At 8 o"clock the same night an order of the Government was made known to the captain to cast off from the wharf and drop down and anchor below the forts, reminding him that he had entered the port without having asked leave of the commanders of said forts; and although Captain Burguero presented himself to General Butler, commandant-general of the department, with the intention of stating to him that, never having been in that port he was ignorant of its settled usages; that notwithstanding he came to, on passing before the forts and on arriving at the Lazaretto, nobody prevented him from going on; that if any signal had been made to him to stop he would have obeyed it, and that it did not appear to him to be just that the interests of his owners and freighters should suffer by the negligence of the commanders of those forts. The said General Butler having refused to listen to his reasons, and threatening him with sinking his vessel if he did not immediately comply with the order which had been given him, Captain Burguero, desiring to secure himself from responsibility, and to guard at the same time the rights of the owners against the heavy damages which he foresaw would follow upon such a strange order to go into quarantine when there had not been a single sick man on his ship, and to guard also the rights of some freighters who had shipped fruits which surely would rot and be thrown overboard, as in fact took place, went at once without delay, accompanied by his consignees, MM. Avendano Brothers, before Her Majesty's consul resident at New Orleans to extend the protest, which in form most solemn, he incloses to you, that you may thereby inform yourself of its contents and lay it before Her Majesty's Government in order to obtain just reparation and indemnification of the losses and damages which have been caused to those interested in the vessel, and to some freighters, by the effect of the measures which were so inopportunely and so unjustly taken with the steamer Cardenas to cause her to suffer from twenty-two days of quarantine, with such rigor as to challenge attention, as exercised only with that vessel, perhaps because she was Spanish, whilst the going up to the port was allowed to other vessels coming from the same place as the Cardenas,or subjecting them only to lighter quarantine, or none, as occurred with the American mail steamer Roanoke which arrived from Havana few minutes before the Cardenas.

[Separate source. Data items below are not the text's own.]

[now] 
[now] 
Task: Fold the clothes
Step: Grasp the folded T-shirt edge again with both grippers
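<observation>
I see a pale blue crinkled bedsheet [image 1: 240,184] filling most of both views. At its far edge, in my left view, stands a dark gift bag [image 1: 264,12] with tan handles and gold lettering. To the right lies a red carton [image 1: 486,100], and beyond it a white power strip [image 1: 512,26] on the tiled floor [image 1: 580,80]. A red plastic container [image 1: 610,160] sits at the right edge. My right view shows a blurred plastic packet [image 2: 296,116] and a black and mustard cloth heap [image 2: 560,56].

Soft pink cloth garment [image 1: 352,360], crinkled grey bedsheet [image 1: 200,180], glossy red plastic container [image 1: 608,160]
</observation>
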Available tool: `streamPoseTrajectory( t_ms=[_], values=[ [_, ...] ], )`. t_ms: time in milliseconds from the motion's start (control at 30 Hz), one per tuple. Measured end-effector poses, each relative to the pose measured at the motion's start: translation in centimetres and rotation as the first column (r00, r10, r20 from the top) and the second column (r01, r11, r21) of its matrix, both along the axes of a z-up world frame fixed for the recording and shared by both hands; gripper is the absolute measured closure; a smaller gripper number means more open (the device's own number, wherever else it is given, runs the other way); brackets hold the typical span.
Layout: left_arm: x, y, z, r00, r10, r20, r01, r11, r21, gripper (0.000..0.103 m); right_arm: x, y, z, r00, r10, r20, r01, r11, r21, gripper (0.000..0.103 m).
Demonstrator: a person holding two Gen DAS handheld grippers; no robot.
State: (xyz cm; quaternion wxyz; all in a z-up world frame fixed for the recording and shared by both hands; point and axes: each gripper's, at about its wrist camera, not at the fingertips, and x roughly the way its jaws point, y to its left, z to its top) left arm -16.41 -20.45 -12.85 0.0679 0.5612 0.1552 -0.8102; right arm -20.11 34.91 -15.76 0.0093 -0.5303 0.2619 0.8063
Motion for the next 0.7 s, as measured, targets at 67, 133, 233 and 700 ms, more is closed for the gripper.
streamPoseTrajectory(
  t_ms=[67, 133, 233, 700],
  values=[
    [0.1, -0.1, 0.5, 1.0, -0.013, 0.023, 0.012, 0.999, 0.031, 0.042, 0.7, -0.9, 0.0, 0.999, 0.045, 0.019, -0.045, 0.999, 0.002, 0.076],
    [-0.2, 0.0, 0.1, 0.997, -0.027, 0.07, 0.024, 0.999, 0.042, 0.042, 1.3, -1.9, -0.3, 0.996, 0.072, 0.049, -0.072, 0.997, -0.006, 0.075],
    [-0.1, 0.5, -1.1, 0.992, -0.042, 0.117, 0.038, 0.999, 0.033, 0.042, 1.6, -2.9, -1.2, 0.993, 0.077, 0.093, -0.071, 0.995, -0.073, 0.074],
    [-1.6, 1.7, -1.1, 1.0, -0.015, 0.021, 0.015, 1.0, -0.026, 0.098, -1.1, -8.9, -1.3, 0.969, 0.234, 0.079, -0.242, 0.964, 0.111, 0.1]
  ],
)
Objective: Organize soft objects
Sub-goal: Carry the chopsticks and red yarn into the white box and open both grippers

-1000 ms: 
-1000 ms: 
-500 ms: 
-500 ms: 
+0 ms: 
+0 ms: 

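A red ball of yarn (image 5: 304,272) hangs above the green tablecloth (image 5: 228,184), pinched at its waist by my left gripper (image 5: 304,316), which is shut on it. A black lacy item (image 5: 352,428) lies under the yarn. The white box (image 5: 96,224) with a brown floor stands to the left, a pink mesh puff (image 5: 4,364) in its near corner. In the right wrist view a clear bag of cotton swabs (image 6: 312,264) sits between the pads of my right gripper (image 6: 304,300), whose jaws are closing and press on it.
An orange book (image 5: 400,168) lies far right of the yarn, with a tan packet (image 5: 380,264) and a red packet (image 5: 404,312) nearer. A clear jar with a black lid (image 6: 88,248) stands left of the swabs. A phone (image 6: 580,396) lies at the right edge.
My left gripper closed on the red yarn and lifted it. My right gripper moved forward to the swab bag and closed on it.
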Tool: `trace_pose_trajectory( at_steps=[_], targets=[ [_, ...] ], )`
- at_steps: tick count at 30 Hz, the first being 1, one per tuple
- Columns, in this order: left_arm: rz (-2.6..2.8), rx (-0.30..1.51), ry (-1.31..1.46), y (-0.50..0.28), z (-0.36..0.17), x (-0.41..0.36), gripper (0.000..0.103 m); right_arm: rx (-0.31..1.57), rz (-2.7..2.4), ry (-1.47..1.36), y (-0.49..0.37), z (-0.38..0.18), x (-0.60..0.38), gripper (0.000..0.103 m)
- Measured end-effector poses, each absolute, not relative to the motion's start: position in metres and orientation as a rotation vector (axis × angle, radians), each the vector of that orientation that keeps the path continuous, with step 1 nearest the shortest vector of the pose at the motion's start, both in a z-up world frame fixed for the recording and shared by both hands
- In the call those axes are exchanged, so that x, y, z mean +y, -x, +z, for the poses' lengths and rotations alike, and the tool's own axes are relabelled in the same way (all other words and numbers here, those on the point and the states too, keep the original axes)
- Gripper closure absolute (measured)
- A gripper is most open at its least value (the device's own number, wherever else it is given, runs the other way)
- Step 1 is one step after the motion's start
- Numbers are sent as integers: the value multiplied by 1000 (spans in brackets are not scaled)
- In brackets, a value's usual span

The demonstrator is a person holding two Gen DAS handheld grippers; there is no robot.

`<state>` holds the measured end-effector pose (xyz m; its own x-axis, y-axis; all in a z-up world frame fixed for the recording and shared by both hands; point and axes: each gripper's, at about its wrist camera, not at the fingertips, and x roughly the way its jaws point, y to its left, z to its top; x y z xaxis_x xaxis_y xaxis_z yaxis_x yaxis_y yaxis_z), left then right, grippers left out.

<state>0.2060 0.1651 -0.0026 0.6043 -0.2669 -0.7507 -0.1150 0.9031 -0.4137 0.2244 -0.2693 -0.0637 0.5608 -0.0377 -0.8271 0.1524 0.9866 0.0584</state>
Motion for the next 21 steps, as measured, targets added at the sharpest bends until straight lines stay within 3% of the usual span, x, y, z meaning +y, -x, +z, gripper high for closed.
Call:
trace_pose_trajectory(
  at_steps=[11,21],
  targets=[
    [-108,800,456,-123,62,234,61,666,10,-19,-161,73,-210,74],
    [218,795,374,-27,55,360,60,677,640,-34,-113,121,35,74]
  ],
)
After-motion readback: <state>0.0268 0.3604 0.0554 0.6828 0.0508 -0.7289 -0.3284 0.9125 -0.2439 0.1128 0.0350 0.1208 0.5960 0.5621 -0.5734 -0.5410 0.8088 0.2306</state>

If to such arbitrary action is added the strictness with which the authorities of the port acted on the day of the departure of the said steamer Cardenas, an exact and general search being made on board, without passing over the letters passengers were carrying with them, which were opened and read in the presence of all, Your Excellency and Her Majesty's Government will not do less than admit that there is just ground to claim from that of the United States what may satisfy the dignity of ours, and the injured interests of our subjects, damaged by the effect of the in comprehensible orders of General Butler, because, from the many interesting details which are shown by the protest is deduced the injustice and oppressiveness of the penalty imposed on the steamer Cardenas, making her, without cause, perform twenty-two days" quarantine after the vessel had received on board, on passing one of the forts, an officer of one of the detachments which garrisoned them, who asked the favor of being carried to the city, and after having been landed, together with thirty-five passengers that she brought from Havana, and finally after having been in full and complete communication and contact all the evening of the 4th of June with the crowded population of New Orleans, which through curiosity came to visit the vessel.


Page 559 UNION AUTHORITIES.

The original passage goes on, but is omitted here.